EXERCISE INSTRUCTIONS:
Write out the entries below once more, exactly, with the pictures left out.

☆ ☆ ☆ ☆

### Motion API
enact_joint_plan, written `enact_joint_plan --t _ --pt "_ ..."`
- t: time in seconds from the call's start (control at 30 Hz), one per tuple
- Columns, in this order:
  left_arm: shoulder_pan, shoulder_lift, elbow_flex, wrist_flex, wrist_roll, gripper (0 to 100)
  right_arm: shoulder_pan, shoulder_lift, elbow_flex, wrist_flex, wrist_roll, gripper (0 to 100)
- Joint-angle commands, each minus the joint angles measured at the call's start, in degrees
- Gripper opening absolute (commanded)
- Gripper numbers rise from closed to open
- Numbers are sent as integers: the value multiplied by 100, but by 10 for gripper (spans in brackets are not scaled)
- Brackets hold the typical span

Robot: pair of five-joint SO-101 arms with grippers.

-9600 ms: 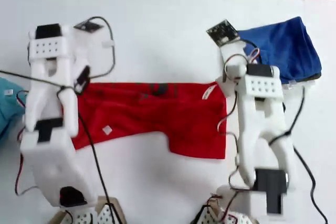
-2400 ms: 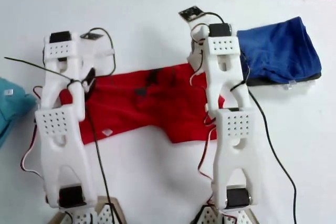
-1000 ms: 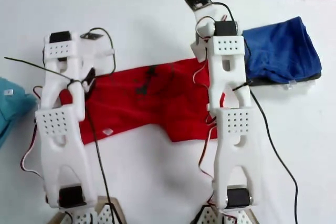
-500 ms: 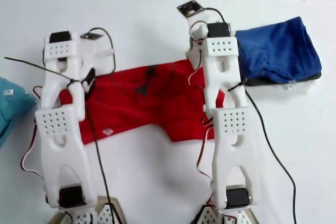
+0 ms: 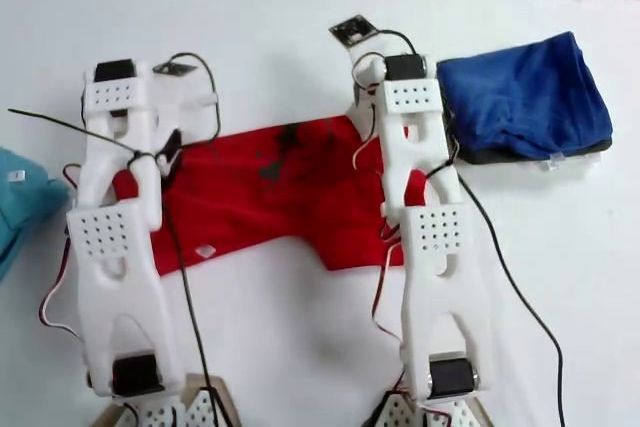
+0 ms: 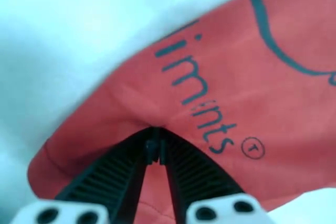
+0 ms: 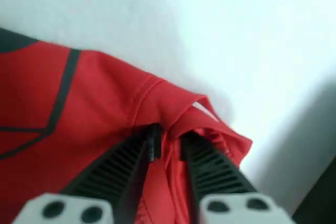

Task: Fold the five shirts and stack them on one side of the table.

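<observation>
Right wrist view: shirt (image 7: 79, 108) in claw (image 7: 170, 141)

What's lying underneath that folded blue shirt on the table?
A thin dark strip peeks out along the near edge of the blue shirt. It may be another folded shirt; the blue one covers the rest.

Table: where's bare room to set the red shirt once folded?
Bare table along the far edge beyond the red shirt, and the right corner nearside of the blue shirt. Crowded mid-table: left arm and right arm over the red shirt.
</observation>
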Motion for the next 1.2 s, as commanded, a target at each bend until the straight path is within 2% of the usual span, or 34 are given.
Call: enact_joint_plan --t 0.0,0.53,0.73,0.83,0.97,1.17 --pt "-229 114 -48 -26 0 26 119 -198 -97 -268 -53 22" --pt "-229 114 -48 -26 0 26 567 -523 -97 -497 0 19" --pt "-229 114 -48 -26 0 26 418 -576 -132 -312 -70 21" --pt "-229 114 -48 -26 0 26 233 -699 -264 22 -563 29" --pt "-229 114 -48 -26 0 26 48 -866 -554 233 -1064 121" --pt "-229 114 -48 -26 0 26 -171 -743 -475 400 -1134 137"
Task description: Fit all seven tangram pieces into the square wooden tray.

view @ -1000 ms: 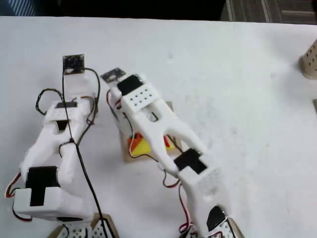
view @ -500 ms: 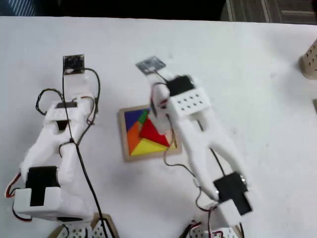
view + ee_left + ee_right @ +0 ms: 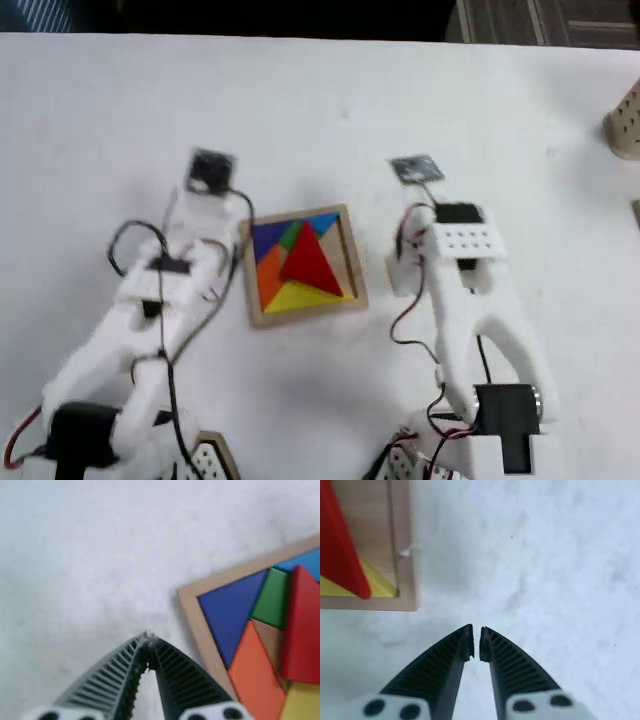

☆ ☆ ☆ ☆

WORKED SOLUTION:
### Motion API
enact_joint_plan, written `enact_joint_plan --t _ --pt "_ ..."`
- t: time in seconds from the call's start (control at 30 Hz), one per tuple
- Columns, in this order:
  left_arm: shoulder_pan, shoulder_lift, elbow_flex, wrist_flex, wrist_roll, gripper (0 to 100)
  right_arm: shoulder_pan, shoulder_lift, elbow_flex, wrist_flex, wrist_roll, gripper (0 to 100)
- Joint-angle commands, each minus the joint angles measured at the call's start, in degrees
- Gripper opening absolute (commanded)
- Gripper numbers rise from closed to open
- Numbers are sent as integers: the value multiplied by 100, but by 10 for gripper (spans in brackets are not scaled)
- Brackets hold the typical span

Robot: pair of five-joint SO-101 arms with grippers.

-9600 ms: 
-2400 ms: 
-1000 ms: 
-500 ms: 
+0 ms: 
+0 ms: 
+0 ms: 

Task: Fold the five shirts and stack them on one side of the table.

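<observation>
Right wrist view: shirt (image 7: 79, 108) in claw (image 7: 170, 141)

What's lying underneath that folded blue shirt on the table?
A thin dark strip peeks out along the near edge of the blue shirt. It may be another folded shirt; the blue one covers the rest.

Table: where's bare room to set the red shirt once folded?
Bare table along the far edge beyond the red shirt, and the right corner nearside of the blue shirt. Crowded mid-table: left arm and right arm over the red shirt.
</observation>
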Motion for the next 1.2 s, as commanded, a target at each bend until the straight path is within 2% of the usual span, or 34 are given.
Call: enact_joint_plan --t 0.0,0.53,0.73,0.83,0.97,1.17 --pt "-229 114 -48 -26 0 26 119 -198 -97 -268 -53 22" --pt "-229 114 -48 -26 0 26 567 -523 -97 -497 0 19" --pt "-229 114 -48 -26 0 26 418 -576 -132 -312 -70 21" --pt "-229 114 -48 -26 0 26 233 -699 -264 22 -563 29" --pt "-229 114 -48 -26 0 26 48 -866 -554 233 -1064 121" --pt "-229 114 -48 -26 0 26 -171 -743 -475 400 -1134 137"
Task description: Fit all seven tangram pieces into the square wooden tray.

view @ -1000 ms: 
view @ -500 ms: 
view + ee_left + ee_right @ +0 ms: 

The answer has been given in its entirety.